Clients also ask for solid over hollow doors. Solid doors do a better job of insulating sound. They are studier and easier to customize.
Customization is a key attribute, she says. “We get customers who want to mix and match features,” she says. “Because we hand-craft everything, we can do that. If there’s a design they’re looking for, we can put it together.”
For instance, a customer in Florida had Madawaska create a door style featuring a v-groove and a curved top. Another client ordered cathedral doors to suit the modern-day castle he was building on the east coast.
“We are seeing an increase with the larger homes in Muskoka and areas like that, where people are retiring out of the urban area and into the cottages,” LaFrance says. “They have the funds to do it. But we’re also seeing people who have tiny homes starting to use our doors as well. We can build them to suit those homes.”
Here are a few more interior door trends you should know about:
• Black steel factory doors are becoming popular, as an extension of the loft-inspired industrial look that has been in vogue for some time. Interior designers are calling for doors framed in black steel and checkered with glass for areas where opaque doors would block the light, such as hallways and even showers.
• Aluminum sliding doors can provide a practical and graceful divide for a nursery area off a master bedroom. Keep that in mind when discussing potential projects with people who are embarking on the great family-making journey.
• While light-coloured doors have been popular for the last few years, some market watchers say homeowners are starting to like bolder and darker colours. Rich solid wood grains are eye catching and they align with the natural/futuristic look of the mid-century modern style, which has seen a revival.

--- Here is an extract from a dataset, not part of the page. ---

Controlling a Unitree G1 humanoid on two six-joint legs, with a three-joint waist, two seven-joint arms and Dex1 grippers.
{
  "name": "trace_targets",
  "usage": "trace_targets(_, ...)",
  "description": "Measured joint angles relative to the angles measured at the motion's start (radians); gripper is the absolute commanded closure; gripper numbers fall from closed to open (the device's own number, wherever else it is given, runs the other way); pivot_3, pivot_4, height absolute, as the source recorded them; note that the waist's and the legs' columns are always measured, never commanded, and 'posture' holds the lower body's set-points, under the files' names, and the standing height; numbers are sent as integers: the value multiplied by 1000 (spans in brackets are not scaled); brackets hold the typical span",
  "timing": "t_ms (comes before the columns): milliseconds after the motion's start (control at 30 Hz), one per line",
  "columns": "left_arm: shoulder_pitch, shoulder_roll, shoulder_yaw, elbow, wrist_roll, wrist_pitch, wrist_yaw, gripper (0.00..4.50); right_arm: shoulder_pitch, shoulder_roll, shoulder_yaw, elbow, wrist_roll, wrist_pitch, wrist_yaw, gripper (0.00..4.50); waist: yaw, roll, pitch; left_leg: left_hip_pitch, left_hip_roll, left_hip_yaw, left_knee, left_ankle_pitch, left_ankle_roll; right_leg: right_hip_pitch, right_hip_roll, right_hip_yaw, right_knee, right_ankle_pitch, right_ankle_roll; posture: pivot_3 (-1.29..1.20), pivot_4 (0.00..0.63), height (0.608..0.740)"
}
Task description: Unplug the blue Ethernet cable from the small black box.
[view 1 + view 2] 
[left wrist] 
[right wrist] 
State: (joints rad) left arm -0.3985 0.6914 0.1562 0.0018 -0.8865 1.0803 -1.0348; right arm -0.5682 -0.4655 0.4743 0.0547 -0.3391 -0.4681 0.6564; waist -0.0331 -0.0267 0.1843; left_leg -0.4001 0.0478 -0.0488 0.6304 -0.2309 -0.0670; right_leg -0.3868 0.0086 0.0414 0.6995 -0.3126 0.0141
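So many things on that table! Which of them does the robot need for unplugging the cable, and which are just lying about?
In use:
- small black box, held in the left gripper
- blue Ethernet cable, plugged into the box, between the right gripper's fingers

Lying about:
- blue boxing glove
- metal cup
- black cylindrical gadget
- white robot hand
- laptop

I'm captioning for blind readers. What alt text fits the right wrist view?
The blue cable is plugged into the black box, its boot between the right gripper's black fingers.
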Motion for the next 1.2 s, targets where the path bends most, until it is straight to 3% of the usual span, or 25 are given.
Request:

How To Spot Trends: Use The MAYA Principle
Raymond Loewy (1893-1986) was one of the most influential industrial designers of the 20th century. He helped design all sorts of products: postage stamps, spacecraft, trains, pop bottles, buses and logos among them. His most important contribution to the design world, though, is the MAYA principle: most advanced yet acceptable.
That phrase encapsulates Loewy’s perspective on what the public wants from new products. Specifically, people will embrace new items when they are designed as novel spins on the familiar.
The idea applies to interior doors. Following MAYA, home-owners are likely to appreciate designs that are surprising in some ways yet familiar in others. No wonder Alliance Door Products Canada finds its Carrera line sells well.
As sales director Graeme Dondale points out, the Carrera blends the familiar colonial style with the new Shaker style. Spec builders like it because it is new yet not too new, and home-owners seem to appreciate this balanced approach.